Our vision is to build relationships with students, parents and our community to ensure students learning is our most important investment and priority.

Visual Art

The Gahanna Jefferson Public Schools Visual Art Department empowers students in the pursuit of excellence through the development of visual literacy, creativity, and self expression by providing diverse media processes which emphasize the mastery of hands-on artistic experiences.
The Gahanna Jefferson Public School District believes that visual art education is essential to the basic education of all students because:

  • The visual arts represent the most telling imprints of any civilization, serving as records of history, and expressions of our humanity.
  • The visual arts are basic symbol systems by which people communicate, express and acquire understanding. Concepts taught in art are integral to all other areas of learning.
  • The visual arts provide unique forms of thinking and ways of knowing and participating with the world through cognitive and sensory experiences.
  • The visual arts empower students through their artistic skill and vision. This empowerment enriches and enhances their academic, personal, and social relationships.

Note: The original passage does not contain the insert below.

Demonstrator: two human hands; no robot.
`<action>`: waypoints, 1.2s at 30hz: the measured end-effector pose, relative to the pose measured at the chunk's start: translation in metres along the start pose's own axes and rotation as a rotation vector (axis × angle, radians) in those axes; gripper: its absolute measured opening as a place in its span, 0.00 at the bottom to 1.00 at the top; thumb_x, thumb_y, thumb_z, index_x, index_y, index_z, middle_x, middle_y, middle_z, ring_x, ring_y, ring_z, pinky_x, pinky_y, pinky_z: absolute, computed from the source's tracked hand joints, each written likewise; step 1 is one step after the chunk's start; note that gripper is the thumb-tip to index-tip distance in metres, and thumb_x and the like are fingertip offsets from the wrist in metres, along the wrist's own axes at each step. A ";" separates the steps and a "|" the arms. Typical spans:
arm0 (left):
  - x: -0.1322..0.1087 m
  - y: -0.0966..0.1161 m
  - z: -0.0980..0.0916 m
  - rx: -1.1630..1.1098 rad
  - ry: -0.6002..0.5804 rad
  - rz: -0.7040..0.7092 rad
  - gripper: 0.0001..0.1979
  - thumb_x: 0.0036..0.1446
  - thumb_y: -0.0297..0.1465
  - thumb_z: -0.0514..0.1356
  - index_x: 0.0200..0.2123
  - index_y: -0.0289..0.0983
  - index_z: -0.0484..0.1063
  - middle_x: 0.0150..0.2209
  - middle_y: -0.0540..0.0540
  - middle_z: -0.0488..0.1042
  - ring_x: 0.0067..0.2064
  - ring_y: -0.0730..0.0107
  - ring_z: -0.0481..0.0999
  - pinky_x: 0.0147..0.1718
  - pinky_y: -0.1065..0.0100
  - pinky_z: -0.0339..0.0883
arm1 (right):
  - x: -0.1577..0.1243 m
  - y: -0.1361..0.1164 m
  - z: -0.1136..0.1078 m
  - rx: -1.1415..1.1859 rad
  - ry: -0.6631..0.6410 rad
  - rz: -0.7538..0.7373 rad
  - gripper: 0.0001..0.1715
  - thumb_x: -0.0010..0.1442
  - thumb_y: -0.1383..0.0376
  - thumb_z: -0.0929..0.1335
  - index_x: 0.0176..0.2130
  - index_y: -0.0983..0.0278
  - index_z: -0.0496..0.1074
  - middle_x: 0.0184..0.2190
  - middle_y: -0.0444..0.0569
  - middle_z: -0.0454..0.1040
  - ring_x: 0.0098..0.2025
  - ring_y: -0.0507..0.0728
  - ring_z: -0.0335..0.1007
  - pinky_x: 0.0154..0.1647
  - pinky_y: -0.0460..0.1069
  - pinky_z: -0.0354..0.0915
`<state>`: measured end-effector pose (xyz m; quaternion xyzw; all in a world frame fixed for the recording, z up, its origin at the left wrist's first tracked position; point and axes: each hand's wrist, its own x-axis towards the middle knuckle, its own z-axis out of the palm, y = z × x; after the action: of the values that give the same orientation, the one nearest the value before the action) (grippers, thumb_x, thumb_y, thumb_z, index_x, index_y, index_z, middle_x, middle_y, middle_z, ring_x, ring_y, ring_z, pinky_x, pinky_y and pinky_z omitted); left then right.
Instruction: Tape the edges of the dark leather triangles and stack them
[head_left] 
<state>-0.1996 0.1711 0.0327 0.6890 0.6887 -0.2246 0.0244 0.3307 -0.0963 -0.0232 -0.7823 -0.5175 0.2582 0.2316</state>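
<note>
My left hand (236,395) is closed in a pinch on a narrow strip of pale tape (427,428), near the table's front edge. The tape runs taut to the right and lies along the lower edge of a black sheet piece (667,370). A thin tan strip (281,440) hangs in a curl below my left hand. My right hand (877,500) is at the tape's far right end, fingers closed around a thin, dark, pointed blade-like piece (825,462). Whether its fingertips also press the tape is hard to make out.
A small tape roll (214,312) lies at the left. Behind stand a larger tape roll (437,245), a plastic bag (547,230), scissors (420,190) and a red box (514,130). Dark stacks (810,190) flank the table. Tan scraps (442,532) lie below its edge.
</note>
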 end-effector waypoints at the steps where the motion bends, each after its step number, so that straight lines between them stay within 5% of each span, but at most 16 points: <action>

Through the utilization of the creative process, our students will develop their own personal interpretation and response to the world by creating self-expressive contributions to visual culture.

Music

Vision:
Music Education in the Gahanna-Jefferson Public Schools develops leaders and citizens who are independent creative thinkers, communicators, collaborators that possess a lifelong love, participation, and appreciation of music.

Mission:
We do this by providing each student with high-quality instruction, varied musical experiences and courses, and a strong foundation in musical literacy, skills, and concepts.

Philosophy:
Music is a powerful and essential means of communication to express ideas, experiences, feelings, and beliefs. Music has the unique ability to simultaneously activate and link more regions of the brain than any other activity or learning experience. As creators, performers, and audience members in a diverse setting, music students build significant relationships, develop empathy, experience success through self-discipline and perseverance, and engage their community. Through involvement in music, students develop their creative capacity, providing a source of lifelong satisfaction.